The threats posed by these vulnerable devices affect both homes and organizations, and their dangers extend beyond email penetration into the physical security of homes. However, users rarely consider the security of their devices, as 73% of users have never considered upgrading or securing their router, according to the study, which makes it one of the biggest threats posed by IoT devices in the facing.

The router is the hub of the home network through which all smart home devices can access the internet and exchange data, and therefore its infection can enable cybercriminals to access the network and malicious software on computers and phones connected to it install to steal sensitive data, photos and work files, which can cause irreparable damage. Scams by an infected router can also lead users to phishing pages that disguise themselves as webmail or frequently used banking sites, ie any data that users enter on these pages, be it login data to email accounts, bank accounts or card details. Banking, you will immediately fall into the hands of fraudsters.

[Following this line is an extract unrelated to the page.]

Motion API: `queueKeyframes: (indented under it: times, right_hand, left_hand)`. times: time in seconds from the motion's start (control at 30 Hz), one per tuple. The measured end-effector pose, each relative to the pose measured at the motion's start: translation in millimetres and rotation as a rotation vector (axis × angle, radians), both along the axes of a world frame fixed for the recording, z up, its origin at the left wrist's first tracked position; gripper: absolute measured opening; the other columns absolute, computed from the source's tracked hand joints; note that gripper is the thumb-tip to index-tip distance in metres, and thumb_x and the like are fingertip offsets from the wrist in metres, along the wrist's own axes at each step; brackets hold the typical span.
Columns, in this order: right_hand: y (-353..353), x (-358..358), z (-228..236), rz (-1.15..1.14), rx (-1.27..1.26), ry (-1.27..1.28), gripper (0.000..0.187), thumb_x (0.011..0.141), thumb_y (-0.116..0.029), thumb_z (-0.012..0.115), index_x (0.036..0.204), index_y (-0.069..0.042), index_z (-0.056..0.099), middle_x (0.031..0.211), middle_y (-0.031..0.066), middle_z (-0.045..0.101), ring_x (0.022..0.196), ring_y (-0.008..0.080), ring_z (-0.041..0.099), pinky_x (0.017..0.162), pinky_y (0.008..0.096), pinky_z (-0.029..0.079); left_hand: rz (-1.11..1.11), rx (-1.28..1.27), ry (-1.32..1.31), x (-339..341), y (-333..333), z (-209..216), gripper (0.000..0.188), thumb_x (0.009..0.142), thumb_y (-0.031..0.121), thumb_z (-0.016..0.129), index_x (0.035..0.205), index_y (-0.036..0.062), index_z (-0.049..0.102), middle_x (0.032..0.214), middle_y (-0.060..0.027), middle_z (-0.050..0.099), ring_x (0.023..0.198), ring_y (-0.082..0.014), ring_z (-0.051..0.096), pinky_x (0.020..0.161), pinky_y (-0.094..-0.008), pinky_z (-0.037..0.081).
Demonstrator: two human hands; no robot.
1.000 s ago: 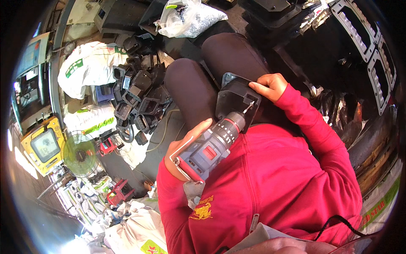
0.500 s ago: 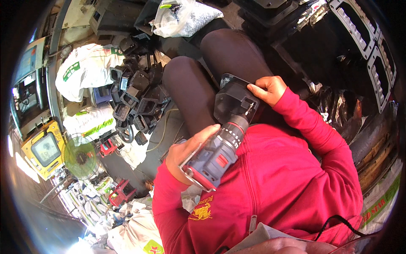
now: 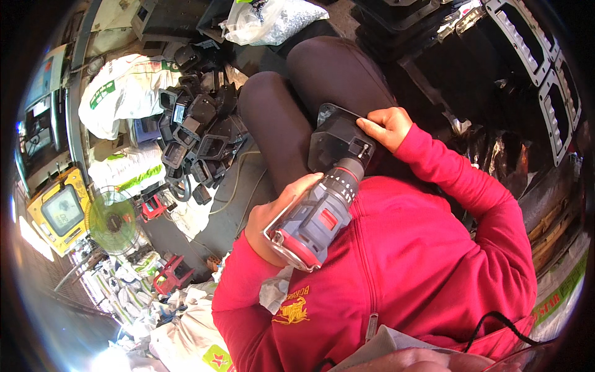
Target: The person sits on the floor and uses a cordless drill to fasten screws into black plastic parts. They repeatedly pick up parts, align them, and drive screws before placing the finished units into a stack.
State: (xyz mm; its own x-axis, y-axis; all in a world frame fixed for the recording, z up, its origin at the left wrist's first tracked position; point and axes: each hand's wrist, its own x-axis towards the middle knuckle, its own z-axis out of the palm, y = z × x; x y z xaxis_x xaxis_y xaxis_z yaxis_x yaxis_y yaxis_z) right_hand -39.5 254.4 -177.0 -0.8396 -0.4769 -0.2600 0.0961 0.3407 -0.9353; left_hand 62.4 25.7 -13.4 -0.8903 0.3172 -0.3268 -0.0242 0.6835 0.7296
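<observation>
In my left hand (image 3: 273, 217) is a grey and red cordless drill (image 3: 313, 223), its body slanting up and to the right across my lap. The chuck end reaches a small raised socket on a black plastic housing (image 3: 334, 139); whether the bit touches it I cannot tell. My right hand (image 3: 392, 128) pinches the housing's right edge between thumb and fingers. The housing rests against my thighs, its flat flange turned toward my knees. Most of the left fingers are hidden behind the drill.
A heap of similar black housings (image 3: 201, 133) lies left of my knees, with a cable (image 3: 238, 180) beside it. A clear bag of small metal pieces (image 3: 273, 22) sits past my knees. Left stand a green fan (image 3: 111, 222) and a yellow-framed scale (image 3: 62, 211). Black frames (image 3: 555, 93) stand at right.
The drill and housing have shifted slightly to the left together, along with both hands. The drill has tilted a little more upright. Both grips are kept.
</observation>
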Motion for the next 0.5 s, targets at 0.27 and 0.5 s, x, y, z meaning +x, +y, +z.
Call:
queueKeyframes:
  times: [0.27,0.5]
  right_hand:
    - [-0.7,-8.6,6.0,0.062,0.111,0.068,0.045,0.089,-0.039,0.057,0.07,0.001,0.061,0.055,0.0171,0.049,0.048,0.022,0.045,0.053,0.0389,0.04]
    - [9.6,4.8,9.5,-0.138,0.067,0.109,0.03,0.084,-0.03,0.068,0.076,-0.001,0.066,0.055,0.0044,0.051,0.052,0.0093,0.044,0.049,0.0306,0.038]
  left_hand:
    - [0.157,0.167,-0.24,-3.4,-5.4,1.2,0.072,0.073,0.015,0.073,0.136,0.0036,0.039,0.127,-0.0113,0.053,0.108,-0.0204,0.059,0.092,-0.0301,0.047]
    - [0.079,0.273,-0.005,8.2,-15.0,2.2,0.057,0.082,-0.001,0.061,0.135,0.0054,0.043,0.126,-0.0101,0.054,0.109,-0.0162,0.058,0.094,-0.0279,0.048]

Since 2010, the number of security vulnerabilities in routers has been steadily rising. In 2020, the number of vulnerabilities discovered increased to 603, about 3 times more than the vulnerabilities discovered in the previous year. The number remained high in 2021 with 506 vulnerabilities, of which 87 were dangerous.

A vulnerability is considered dangerous if it is completely unprotected and allows an attacker to penetrate a home or corporate network.

These vulnerabilities could allow an attacker to bypass the authentication mechanism, send commands to the remote router, or even disable it.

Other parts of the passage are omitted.